Our Bureau Updated - December 07, 2021 at 02:28 AM.

sensex

Indian shares jumped nearly one per cent on Tuesday, rebounding from their lowest levels in a year, as markets were seen as oversold, while the sentiment was also helped after the government said it would make another attempt to pass the goods and services tax.

A strong opening in European markets and buying at lower levels helped the markets recover from lower levels.

The Union Minister, M Venkaiah Naidu, today said that the Government may convene second part of the Monsoon Session to pass key legislations after talking to all the political parties.

He said that the Government is going to Parliament with an open mind and amendments in GST Bill, if any, can be approved on the floor of the House.

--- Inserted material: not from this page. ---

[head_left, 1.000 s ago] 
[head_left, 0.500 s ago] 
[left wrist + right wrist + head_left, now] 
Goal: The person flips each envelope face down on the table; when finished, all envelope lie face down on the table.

The 30-share BSE index Sensex ended higher by 290.82 points or 1.13 per cent at 26,032.38, after falling by nearly 450 points to 25,298 earlier in the day.

Similarly, the NSE index Nifty was up 71.70 points or 0.92 per cent at 7,880.70 after earlier declining to 7,667.

Barring IT, all other BSE sectoral indices ended in the green. Among them, realty index was the star-performer and was up 6.78 per cent, followed by metal 4.04 per cent, oil & gas 3.73 per cent and PSU 2.54 per cent, while IT index was down 0.48 per cent.

Top five Sensex gainers were VEDL (7.73%), Tata Motors (+6.3%), Coal India (+5.23%), ICICI Bank (+5.06%) and Axis Bank (+4.18%), while the major losers were HDFC (-1.82%), Maruti (-1.2%), Infosys (-0.56%), L&T (-0.48%) and TCS (-0.46%).

Global markets showed tentative signs of a respite from the recent blood-letting on Tuesday as bargain hunters helped Asian stocks off three-year lows, though share markets in China, epicentre of the rout, suffered another big sell-off.

European shares rose on Tuesday to recover some poise after a sharp sell-off in the previous day that saw around 450 billion euros ($520.70 billion) wiped off the value of leading stocks.

Earlier, both the Sensex and the Nifty plunged nearly 1.5 per cent to hit their lowest in around a year on concerns that foreign investors would pare some of their holdings as China's equity markets continued to tumble.

Chinese stocks sank again, despite a rebound in markets elsewhere in Asia, as investors despaired at the lack of policy action from Beijing in response to recent data suggesting the downturn in the world's second-largest economy is deepening.

Trading was highly volatile due to rollover of positions in the futures & options (F&O) segment from the near month August series to September The near month derivatives is set to expire on Thursday.

A report by SMC Investments and Advisors earlier said: "Markets in Asia opened sharply lower today, but later bounced back from day's low, a factor that may support domestic stocks. Overnight, the Dow Jones industrial average briefly slumped more than 1,000 points - it's most dramatic intra-day trading range ever. A leading economic index for China remained positive in July, the latest survey from the Conference Board showed, advancing 0.9 per cent. That follows the downwardly revised 0.6 per cent increase in June (originally up 1.0 per cent) and the 1.1 per cent jump in May. The coincident jumped 1.1 per cent, up sharply from the downwardly revised 0.2 per cent increase in the previous month (originally up 0.4 per cent)."